Zum letzten Absatz, ok es ist eine provozierende Frage. Ich hätte die Conclusio eher dann zur Protagonistin gezogen und sowas formuliert wie: ich entscheide mich für die Kunst.
Den ersten Absatz verstehe ich nicht - braucht ihn doch nicht für den Text. Und die Ansprache mit dem "ihr seid alle jenseits der 40" schränkt die Leserschaft ein - wenn du diese aggro Ansprachen rausnimmst, kann ich mich als Leser selbständiger, auf meine Art in den Text einfühlen. Irgendwie denke ich so ständig, ich soll nur provoziert werden und der Text lebt dann nicht eigentständig. So ein Gefühl habe ich dabei.
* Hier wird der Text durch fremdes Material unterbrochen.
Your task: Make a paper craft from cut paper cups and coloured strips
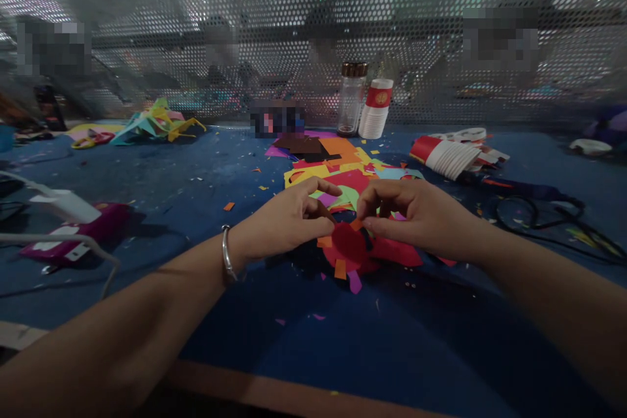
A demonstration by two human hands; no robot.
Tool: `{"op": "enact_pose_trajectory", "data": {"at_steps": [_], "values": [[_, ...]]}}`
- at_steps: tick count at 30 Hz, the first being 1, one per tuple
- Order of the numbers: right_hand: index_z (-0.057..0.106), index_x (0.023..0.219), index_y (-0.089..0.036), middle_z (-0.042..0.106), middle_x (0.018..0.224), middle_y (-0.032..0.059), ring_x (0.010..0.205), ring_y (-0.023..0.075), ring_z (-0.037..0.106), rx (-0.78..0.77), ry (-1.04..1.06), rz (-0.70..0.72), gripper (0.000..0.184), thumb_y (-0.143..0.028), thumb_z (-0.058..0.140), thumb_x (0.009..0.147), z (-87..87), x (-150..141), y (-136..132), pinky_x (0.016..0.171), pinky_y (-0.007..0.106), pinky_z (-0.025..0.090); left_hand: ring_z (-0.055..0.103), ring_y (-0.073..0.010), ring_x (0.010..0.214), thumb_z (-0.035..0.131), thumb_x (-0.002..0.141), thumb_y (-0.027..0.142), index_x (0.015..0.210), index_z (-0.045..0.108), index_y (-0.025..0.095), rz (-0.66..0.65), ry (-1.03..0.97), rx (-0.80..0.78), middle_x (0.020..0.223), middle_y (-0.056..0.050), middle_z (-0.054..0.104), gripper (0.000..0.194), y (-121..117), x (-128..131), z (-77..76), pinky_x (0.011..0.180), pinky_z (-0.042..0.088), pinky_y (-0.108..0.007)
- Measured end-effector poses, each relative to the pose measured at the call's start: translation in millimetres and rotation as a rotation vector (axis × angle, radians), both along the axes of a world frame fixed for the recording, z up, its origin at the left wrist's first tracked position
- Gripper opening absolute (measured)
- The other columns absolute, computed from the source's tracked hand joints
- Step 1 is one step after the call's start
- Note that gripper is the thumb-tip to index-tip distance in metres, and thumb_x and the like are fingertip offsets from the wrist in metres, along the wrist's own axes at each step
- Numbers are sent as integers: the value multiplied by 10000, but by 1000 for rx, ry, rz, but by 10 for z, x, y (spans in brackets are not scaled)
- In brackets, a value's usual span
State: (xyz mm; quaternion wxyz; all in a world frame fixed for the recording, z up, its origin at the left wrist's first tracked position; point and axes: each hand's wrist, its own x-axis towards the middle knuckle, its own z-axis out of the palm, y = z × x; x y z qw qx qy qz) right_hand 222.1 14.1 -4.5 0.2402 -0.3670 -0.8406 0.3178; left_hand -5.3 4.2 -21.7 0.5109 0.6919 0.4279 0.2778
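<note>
My left hand (289, 215), with a bangle on the wrist, has its thumb and a bent finger closed at the edge of a rounded red paper (349, 245). Its index finger arches above. Opposite it, my right hand (416, 212) pinches a small orange paper piece (356, 225) between thumb and fingertip, over the red paper. Below the fingers lie an orange strip (340, 268) and a purple scrap (355, 282). Just beyond the hands spreads a heap of coloured paper (350, 177). The exact grip of the left fingertips is partly hidden.
A glass jar (351, 101) and stacked paper cups (377, 108) stand at the back, before a perforated metal screen (294, 32). More cups (443, 155) lie right, near a black cable (533, 209). Left are a purple power strip (100, 225), scissors (93, 138) and folded paper (159, 121).
</note>
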Motion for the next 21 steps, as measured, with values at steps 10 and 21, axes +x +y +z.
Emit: {"op": "enact_pose_trajectory", "data": {"at_steps": [10,21], "values": [[679,850,-219,718,813,0,727,149,623,-33,-120,59,87,-219,606,801,-27,-2,1,687,288,474,538,-116,608,636,734,231,1261,528,193,-37,21,-33,797,6,690,539,-26,18,-2,565,345,-249],[676,872,-211,709,831,17,728,156,609,-46,-175,60,118,-291,600,832,-38,-12,-23,676,287,465,562,-131,645,630,741,239,1341,496,192,-71,66,-41,757,29,655,616,-8,15,-12,620,375,-262]]}}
Ich finde das Bild übrigens auch sehr schön "Und ich dachte mir, halt dein Maul, wie kannst du sowas sagen? Wie kannst du bei mir sitzen, während du noch aus mir heraus läufst, wie kannst du von euren nicht existenten Kindern sprechen."...weil es fühlbar ist :)
LG

 minze ergänzte dazu am 12.05.20:
ah noch eines: einerseits von "Leon" und dann von "D. " zu schreiben, ist sperrig und inkonsequent. Ich bin allgemein kein Fan von Abkürzungen. Wenn es die autobiographischen geschützten Daten sind, dann erfinde doch für den Leser einen Namen. Oder kürze Leon als L. ab, dann ist es eine Linie. Aber ich mag Vollnamen, irgendwie ist es sonst keine Erzählung für mich sondern eher ein Sachbericht oder so.